◆ TRY IT
List each line of the data that holds the string "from".
--
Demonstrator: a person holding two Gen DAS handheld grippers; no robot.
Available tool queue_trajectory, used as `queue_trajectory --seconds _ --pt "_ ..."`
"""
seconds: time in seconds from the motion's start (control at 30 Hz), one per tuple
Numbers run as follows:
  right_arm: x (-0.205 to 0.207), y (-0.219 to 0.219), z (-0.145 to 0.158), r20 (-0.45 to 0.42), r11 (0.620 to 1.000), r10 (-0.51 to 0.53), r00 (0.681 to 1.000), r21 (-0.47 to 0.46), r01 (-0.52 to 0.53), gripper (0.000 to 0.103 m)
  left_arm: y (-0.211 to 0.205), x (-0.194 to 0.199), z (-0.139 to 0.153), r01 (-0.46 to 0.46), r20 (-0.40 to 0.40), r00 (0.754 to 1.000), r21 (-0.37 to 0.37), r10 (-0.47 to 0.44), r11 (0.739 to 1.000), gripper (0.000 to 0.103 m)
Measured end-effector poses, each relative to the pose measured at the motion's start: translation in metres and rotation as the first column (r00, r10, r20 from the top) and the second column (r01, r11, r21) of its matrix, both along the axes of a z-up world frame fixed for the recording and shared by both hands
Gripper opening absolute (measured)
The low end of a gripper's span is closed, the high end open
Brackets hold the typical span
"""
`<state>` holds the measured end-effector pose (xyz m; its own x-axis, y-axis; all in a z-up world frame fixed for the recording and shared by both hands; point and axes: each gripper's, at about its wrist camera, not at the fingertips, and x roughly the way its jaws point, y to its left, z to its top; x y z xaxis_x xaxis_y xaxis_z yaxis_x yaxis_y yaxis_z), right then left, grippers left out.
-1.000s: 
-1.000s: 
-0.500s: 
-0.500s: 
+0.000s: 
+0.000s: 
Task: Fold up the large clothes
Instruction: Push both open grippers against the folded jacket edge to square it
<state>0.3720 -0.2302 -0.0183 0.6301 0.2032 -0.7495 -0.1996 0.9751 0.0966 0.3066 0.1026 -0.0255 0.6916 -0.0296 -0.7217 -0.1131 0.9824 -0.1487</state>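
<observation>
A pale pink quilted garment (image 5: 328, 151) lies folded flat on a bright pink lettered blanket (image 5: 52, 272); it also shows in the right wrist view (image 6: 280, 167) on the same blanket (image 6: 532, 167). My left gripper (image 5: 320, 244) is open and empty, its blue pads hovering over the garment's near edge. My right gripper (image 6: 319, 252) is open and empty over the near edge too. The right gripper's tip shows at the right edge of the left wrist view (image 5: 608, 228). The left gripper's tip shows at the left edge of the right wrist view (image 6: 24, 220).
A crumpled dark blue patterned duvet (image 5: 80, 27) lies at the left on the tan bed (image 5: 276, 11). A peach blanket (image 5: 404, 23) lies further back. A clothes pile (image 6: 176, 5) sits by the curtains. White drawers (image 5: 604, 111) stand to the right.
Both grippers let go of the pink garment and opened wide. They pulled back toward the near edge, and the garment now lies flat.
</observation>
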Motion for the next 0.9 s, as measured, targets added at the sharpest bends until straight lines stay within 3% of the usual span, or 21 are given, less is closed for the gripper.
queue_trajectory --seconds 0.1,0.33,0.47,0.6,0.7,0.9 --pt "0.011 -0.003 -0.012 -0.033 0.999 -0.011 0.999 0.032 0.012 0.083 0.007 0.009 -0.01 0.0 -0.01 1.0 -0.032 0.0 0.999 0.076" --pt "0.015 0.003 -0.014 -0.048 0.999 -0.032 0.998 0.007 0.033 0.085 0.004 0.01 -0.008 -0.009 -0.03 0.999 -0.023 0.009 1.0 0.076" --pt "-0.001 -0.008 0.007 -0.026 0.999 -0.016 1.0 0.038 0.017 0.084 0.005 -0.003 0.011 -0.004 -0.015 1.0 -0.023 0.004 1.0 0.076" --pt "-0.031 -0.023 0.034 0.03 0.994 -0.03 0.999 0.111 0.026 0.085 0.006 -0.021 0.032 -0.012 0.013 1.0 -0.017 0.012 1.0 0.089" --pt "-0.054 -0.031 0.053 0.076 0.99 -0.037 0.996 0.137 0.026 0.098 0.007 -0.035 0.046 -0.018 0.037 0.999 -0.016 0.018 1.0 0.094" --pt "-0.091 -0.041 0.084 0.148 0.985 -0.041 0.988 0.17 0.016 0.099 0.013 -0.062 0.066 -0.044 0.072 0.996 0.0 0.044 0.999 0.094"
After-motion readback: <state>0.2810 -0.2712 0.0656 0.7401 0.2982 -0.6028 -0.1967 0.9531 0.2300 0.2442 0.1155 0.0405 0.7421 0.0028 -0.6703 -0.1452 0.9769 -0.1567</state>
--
◆ SOLUTION TO THIS TASK
seconds: time in seconds from the motion's start (control at 30 Hz), one per tuple
Measured end-effector poses, each relative to the pose measured at the motion's start: translation in metres and rotation as the first column (r00, r10, r20 from the top) and the second column (r01, r11, r21) of its matrix, both along the axes of a z-up world frame fixed for the recording and shared by both hands

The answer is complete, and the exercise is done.